Lebih Fokus pada Revolusi Mental di Tahun 2017
VIVA.co.id – Tahun 2017 telah berjalan beberapa hari. Berarti masa pemerintahan Presiden Jokowi-Jusuf Kalla sudah lebih dari dua tahun. Tidak terasa masa periode pemerintahan Kabinet Kerja menyisakan waktu sekitar 2,5 tahun lagi menuju Pemilihan Umum tahun 2019. Lantas, apakah yang sudah dirasakan manfaatnya oleh masyarakat Indonesia secara umum?
Pertanyaan penulis tersebut ditujukan untuk pihak-pihak yang menjadi pelaksana kebijakan pemerintah. Seperti menteri dan kepala daerah yang merupakan wujud penggerak kebijakan tersebut. Selain itu, ada juga kepala-kepala lembaga Negara.
Sisa waktu yang berkisar 2,5 tahun ini masih menyisakan pekerjaan rumah bagi pemerintah yang telah disusun dalam Nawacita Jokowi-JK. Setelah memasuki tahun 2017 ini, kondisi bangsa yang masih belum stabil meresahkan masyarakat. Bukan maksud penulis menakut-nakuti, tapi begitulah adanya.
Fokus Pemerintah yang dari awal adalah revolusi mental, tapi berubah menjadi fokus pada pembenahan infrastruktur. Penulis berpendapat bahwa revolusi mental yang dulu menjadi senjata kampanye Jokowi-JK belum memperlihatkan hasil yang memuaskan. Sebab, fakta tersebut sangat jelas terlihat di dalam kehidupan masyarakat. Pemerintah harus mencari akar permasalahan kenapa mental masyarakat terutama generasi muda semakin merosot tajam di tengah tuntutan dunia Internasional memasuki era MEA (Masyarakat Ekonomi Asia).

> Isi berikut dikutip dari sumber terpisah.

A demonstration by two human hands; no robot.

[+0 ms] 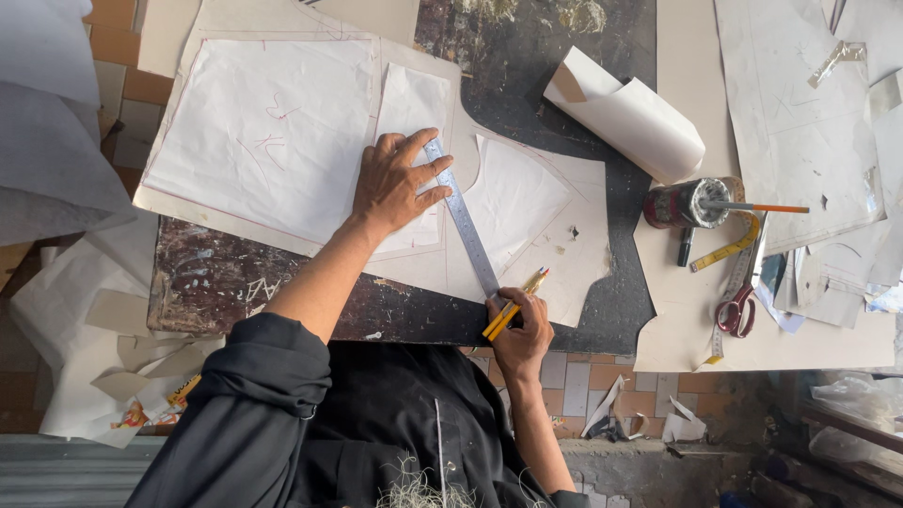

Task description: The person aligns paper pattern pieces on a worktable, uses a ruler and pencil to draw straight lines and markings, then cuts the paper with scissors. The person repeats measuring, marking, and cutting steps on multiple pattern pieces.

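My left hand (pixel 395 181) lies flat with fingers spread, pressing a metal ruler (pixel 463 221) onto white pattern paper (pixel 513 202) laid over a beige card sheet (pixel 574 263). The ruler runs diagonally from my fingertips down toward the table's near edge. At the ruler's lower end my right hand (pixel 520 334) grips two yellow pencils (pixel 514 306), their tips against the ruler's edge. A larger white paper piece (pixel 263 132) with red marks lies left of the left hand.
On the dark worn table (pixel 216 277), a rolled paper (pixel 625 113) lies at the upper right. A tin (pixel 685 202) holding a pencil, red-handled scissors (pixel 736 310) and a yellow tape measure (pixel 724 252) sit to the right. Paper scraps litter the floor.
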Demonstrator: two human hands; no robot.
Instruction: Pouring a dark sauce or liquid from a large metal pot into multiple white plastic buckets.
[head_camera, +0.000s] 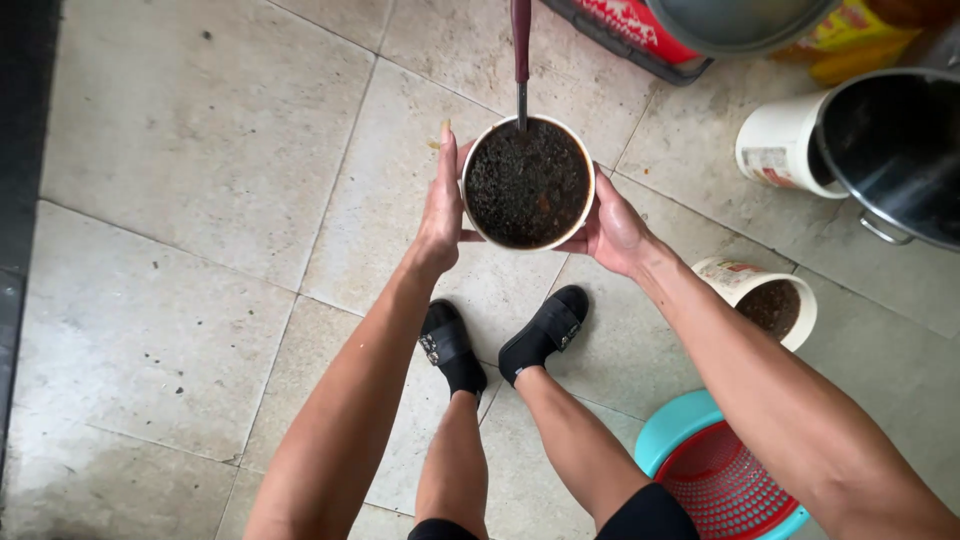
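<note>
A round white tub (528, 183) full of dark, wet, grainy stuff is held above the tiled floor, between both my hands. My left hand (442, 205) presses flat against its left side, fingers pointing away from me. My right hand (610, 228) cups its right side from below. A tool with a dark red handle (521, 40) and a thin metal shaft stands upright in the tub at its far edge. Below the tub I see my two feet in black shoes (500, 345).
A second white tub (765, 296) with dark stuff stands on the floor at the right. Behind it are a white bucket (785, 145) and a large steel pot (895, 150). A red and teal stool (715, 480) is by my right leg. Coloured packages lie at the top.
</note>
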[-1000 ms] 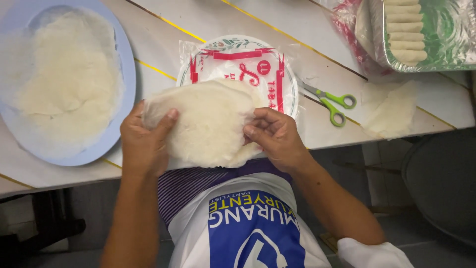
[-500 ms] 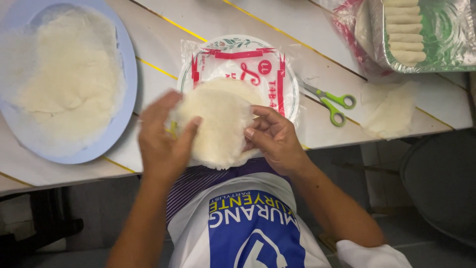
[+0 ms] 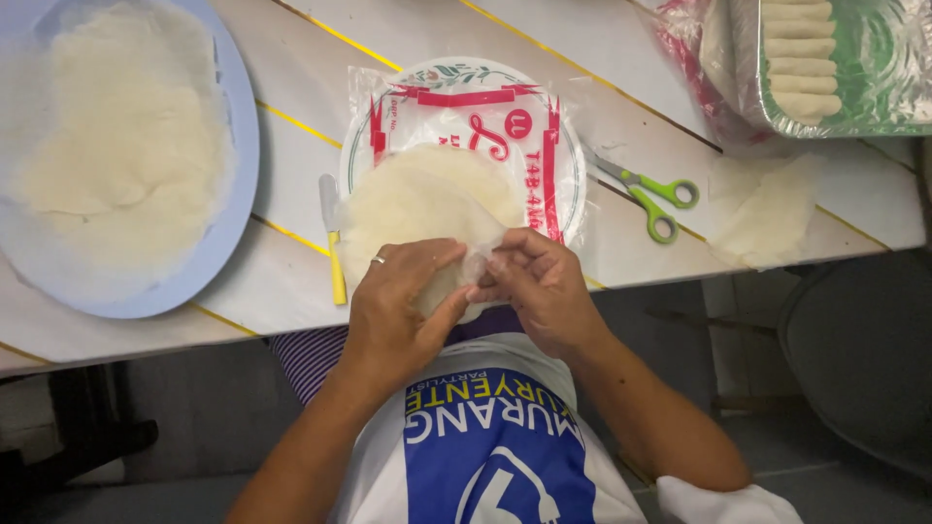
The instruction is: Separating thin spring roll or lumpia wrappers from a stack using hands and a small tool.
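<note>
Wrappers (image 3: 422,209), thin, round and pale, lie in a stack at the near edge of the table (image 3: 291,262), right in front of the person. That spot probably keeps them easy to reach.

Going from the left, a big blue plate (image 3: 238,209) sits at the left end of the table. Soft white sheets (image 3: 116,165) are spread out on it, likely so they lie flat and apart from the stack.

Next comes a small knife with a yellow handle (image 3: 335,262), lying just beside the stack near the table's front edge.

The left hand (image 3: 398,306) lies on the near side of the stack with its fingers spread, as if to hold it in place. It wears a ring. The right hand (image 3: 539,286) is just beside it, and its fingertips pinch the thin rim of the top wrapper. The two hands are close together, almost touching.

Under the stack sits a round packet (image 3: 466,107) in red and white.

Farther right, green scissors (image 3: 650,194) lie on the table, blades shut. A loose pale sheet (image 3: 767,209) lies near the right front corner. At the far right corner a foil tray (image 3: 845,68) holds a row of rolls (image 3: 801,58), packed side by side.
</note>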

Berkaca dari latar belakang persoalan di atas, penulis sangat berharap Pemerintah berusaha lebih keras untuk meningkatkan mental masyarakat terutama generasi muda. Persoalan tawuran, jeratan narkoba, serta tindak pidana dan asusila mewarnai pemberitaan sehari-hari.
Akar masalah yang menjadi tantangan Pemerintah dalam mewujudkan revolusi mental ini menurut penulis yang pertama adalah kesejahteraan masyarakat yang belum merata. Makna sejahtera di sini bukan memiliki kebutuhan materi yang lebih baik, tapi bagaimana kebutuhan pokok masyarakat terpenuhi dengan baik sesuai dengan apa yang sudah dijamin oleh Konstitusi UUD 1945. Kesibukan orang tua bekerja di luar dengan tuntutan kerja yang tinggi memberikan efek buruk terhadap pendidikan anak-anak. Artinya, dari kebutuhan untuk pendidikan anak saja sudah tidak sejahtera. Kemudian, hidup layak dan aman juga menjadi salah satu penyebab.
Kedua revolusi mental tidak berjalan dengan baik. Kondisi kehidupan saat ini yang menuntut serba cepat dan cermat memaksa si anak rela mendapatkan kasih sayang yang kurang dari kedua orang tuanya. Padahal, ibu adalah madrasah pertama bagi anak. Lantas, kenapa orang tua dengan gampang mempercayakan pengasuhan anak kepada orang lain tanpa melihat sisi lain psikologi anak.